» **Exercise brief**
Reproduce all of the listing below without alteration.

» **Data below**
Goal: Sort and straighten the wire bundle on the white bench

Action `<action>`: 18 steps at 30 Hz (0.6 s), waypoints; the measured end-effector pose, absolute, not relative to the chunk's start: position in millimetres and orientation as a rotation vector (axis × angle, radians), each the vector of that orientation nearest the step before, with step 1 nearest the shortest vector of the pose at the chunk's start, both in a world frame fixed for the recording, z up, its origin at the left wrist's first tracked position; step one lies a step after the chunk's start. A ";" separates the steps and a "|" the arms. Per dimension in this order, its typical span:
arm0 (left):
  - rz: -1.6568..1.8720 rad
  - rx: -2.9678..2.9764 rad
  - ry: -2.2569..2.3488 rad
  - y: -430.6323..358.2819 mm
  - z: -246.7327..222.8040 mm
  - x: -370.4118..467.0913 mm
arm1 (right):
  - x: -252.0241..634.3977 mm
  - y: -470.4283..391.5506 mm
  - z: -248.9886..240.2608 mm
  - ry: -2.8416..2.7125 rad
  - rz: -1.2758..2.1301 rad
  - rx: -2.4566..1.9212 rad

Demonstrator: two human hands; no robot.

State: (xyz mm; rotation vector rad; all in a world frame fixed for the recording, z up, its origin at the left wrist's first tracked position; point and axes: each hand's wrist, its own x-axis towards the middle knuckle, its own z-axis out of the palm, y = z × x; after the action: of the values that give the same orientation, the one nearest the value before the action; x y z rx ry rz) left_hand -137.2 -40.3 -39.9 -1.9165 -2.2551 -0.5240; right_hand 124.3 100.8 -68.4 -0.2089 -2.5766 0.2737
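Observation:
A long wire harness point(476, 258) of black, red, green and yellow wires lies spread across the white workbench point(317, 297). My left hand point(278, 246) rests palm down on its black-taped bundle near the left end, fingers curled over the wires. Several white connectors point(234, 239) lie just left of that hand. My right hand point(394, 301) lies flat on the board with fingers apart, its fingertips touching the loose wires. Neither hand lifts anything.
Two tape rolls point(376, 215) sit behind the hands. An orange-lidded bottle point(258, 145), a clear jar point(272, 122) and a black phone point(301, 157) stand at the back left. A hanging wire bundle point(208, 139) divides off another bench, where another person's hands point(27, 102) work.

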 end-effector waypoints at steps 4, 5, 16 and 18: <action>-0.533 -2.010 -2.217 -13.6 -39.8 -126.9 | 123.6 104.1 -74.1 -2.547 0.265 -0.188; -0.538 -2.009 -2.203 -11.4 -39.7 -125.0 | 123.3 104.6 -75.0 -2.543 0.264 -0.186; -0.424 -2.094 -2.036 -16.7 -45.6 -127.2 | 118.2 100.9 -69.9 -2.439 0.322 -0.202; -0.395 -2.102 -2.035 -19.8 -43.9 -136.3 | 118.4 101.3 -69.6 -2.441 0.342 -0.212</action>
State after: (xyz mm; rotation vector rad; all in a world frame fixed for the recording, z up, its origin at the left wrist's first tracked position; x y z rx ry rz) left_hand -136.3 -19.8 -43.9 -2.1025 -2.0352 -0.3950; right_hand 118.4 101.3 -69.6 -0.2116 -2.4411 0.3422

» **Completed task**
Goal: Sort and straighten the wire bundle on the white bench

Action `<action>`: 18 steps at 30 Hz (0.6 s), waypoints; the measured end-effector pose, absolute, not relative to the chunk's start: position in millimetres and orientation as a rotation vector (axis × angle, radians), each the vector of that orientation nearest the step before, with step 1 nearest the shortest vector of the pose at the chunk's start, both in a world frame fixed for the recording, z up, its origin at the left wrist's first tracked position; step one lies a step after the chunk's start. A ";" separates the steps and a "|" the arms. Per dimension in this order, its typical span:
arm0 (left):
  - rz: -1.6568..1.8720 rad
  - rx: -2.9678..2.9764 rad
  - ry: -2.2569..2.3488 rad
  - y: -430.6323..358.2819 mm
  - z: -246.7327..222.8040 mm
  - x: -370.4118..467.0913 mm
arm1 (right):
  - x: -252.0241..634.3977 mm
  - y: -470.4283..391.5506 mm
  - z: -248.9886..240.2608 mm
  - ry: -2.8416..2.7125 rad
  - rz: -1.2758..2.1301 rad
  - rx: -2.4566..1.9212 rad

Demonstrator: two human hands; no robot.

State: (xyz mm; rotation vector rad; all in a world frame fixed for the recording, z up, its origin at the left wrist's first tracked position; point and axes: each hand's wrist, its own x-axis towards the middle knuckle, its own z-axis out of the palm, y = z × x; after the action: of the values that give the same orientation, the one nearest the value before the action; x y z rx ry rz) left_hand -137.2 -40.3 -39.9 -1.9165 -2.2551 -0.5240; right_hand 124.3 100.8 -68.4 -0.2089 -2.5766 0.2737
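Observation:
A long wire harness point(476, 258) of black, red, green and yellow wires lies spread across the white workbench point(317, 297). My left hand point(278, 246) rests palm down on its black-taped bundle near the left end, fingers curled over the wires. Several white connectors point(234, 239) lie just left of that hand. My right hand point(394, 301) lies flat on the board with fingers apart, its fingertips touching the loose wires. Neither hand lifts anything.
Two tape rolls point(376, 215) sit behind the hands. An orange-lidded bottle point(258, 145), a clear jar point(272, 122) and a black phone point(301, 157) stand at the back left. A hanging wire bundle point(208, 139) divides off another bench, where another person's hands point(27, 102) work.
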
 end-effector waypoints at steps 4, 5, 16 and 18: <action>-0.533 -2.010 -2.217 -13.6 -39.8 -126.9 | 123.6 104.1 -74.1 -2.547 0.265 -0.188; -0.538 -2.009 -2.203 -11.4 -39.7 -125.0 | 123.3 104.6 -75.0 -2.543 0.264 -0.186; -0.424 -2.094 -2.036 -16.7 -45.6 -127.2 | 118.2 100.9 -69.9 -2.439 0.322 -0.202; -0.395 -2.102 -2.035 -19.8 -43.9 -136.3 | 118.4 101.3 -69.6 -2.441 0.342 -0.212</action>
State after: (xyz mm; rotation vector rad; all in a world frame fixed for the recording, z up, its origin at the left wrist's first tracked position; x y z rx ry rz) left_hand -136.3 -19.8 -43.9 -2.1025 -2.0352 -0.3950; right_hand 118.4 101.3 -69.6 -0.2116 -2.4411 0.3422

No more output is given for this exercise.